> _WORK REQUIRED_
In the records below, begin at the line that has "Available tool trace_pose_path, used" and stop after the line that has "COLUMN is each"; quote those lines verbatim and nothing more.

> _MATERIAL FOR THIS EXERCISE_
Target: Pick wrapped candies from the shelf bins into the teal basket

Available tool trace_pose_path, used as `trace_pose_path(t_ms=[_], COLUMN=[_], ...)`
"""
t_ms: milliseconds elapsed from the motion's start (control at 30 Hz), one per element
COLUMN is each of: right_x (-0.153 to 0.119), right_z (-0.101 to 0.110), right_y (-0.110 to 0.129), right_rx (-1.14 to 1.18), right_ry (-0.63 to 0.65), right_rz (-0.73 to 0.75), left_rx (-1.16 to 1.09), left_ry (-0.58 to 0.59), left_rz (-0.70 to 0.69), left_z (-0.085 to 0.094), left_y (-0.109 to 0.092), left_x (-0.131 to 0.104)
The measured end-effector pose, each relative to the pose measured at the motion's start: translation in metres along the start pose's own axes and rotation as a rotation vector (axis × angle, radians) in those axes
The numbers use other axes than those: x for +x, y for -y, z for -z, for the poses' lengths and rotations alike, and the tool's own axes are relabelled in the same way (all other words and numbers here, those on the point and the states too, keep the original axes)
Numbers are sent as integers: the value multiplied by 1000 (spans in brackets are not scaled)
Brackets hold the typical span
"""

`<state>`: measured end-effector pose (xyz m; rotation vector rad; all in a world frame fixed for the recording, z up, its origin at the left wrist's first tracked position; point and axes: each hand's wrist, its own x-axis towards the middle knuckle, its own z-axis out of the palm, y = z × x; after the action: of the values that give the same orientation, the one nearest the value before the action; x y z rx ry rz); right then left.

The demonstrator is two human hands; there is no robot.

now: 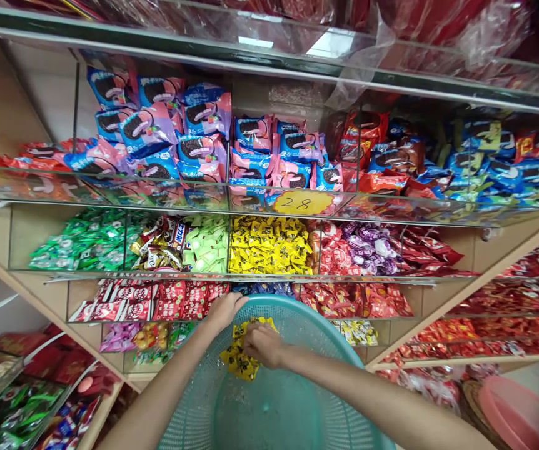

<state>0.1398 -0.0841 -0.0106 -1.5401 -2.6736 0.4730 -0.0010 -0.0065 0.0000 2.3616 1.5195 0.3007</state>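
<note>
A large teal plastic basket with perforated walls is tilted towards me below the shelves. My left hand is closed over its far rim, towards the left. Inside the basket, my right hand is closed on yellow-wrapped candies. They bunch around its fingers against the far wall, and some fingertips are hidden. Just above the rim, a shelf compartment holds a pile of similar yellow-wrapped candies.
Glass-fronted shelves rise ahead, with blue-and-pink snack packets and a yellow price tag reading 28. Green-wrapped candies lie left, purple-wrapped candies right. A glass ledge runs close above the left hand. A pink basin stands lower right.
</note>
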Motion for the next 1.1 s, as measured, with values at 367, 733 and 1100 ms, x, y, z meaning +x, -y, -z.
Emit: trace_pose_path(t_ms=[367,733,1100], right_x=[-13,-22,-14], right_z=[48,31,12], right_y=[-23,-30,-62], right_rx=[6,-100,522], right_ry=[-74,17,-21], right_rz=[-85,-47,-17], left_rx=[36,25,28], left_ry=[6,-3,-14], left_rz=[-6,-7,-5], left_z=[-2,-3,-2], left_y=[1,2,0], left_x=[2,2,0])
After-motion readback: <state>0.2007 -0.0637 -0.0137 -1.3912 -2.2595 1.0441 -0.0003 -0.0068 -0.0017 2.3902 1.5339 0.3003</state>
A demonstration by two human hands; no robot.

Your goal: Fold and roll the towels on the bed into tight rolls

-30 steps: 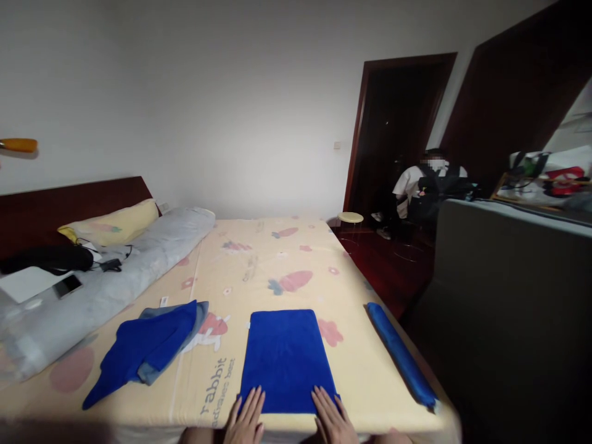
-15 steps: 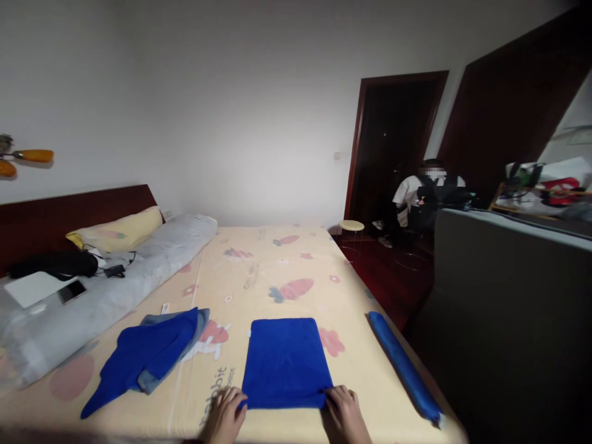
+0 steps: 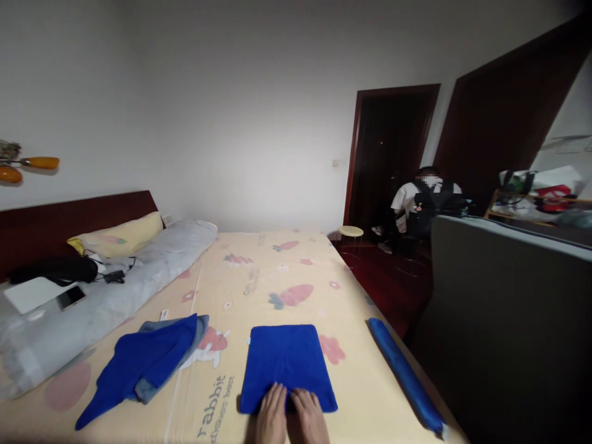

> _THE ANSWER_
Available tool trace_pose_path, used as `trace_pose_path(t_ms=[_], COLUMN=[_], ...)`
"""
t_ms: milliseconds elapsed from the motion's start (control at 30 Hz), one per element
COLUMN is each of: right_x (-0.153 to 0.119), right_z (-0.101 to 0.110), right_y (-0.110 to 0.129), right_rx (-1.14 to 1.18), right_ry (-0.63 to 0.65), right_rz (-0.73 to 0.75), left_rx (-1.16 to 1.09), left_ry (-0.58 to 0.59), left_rz (-0.70 to 0.69), left_z (-0.085 to 0.094), left_y (-0.109 to 0.092), left_x (-0.131 to 0.104)

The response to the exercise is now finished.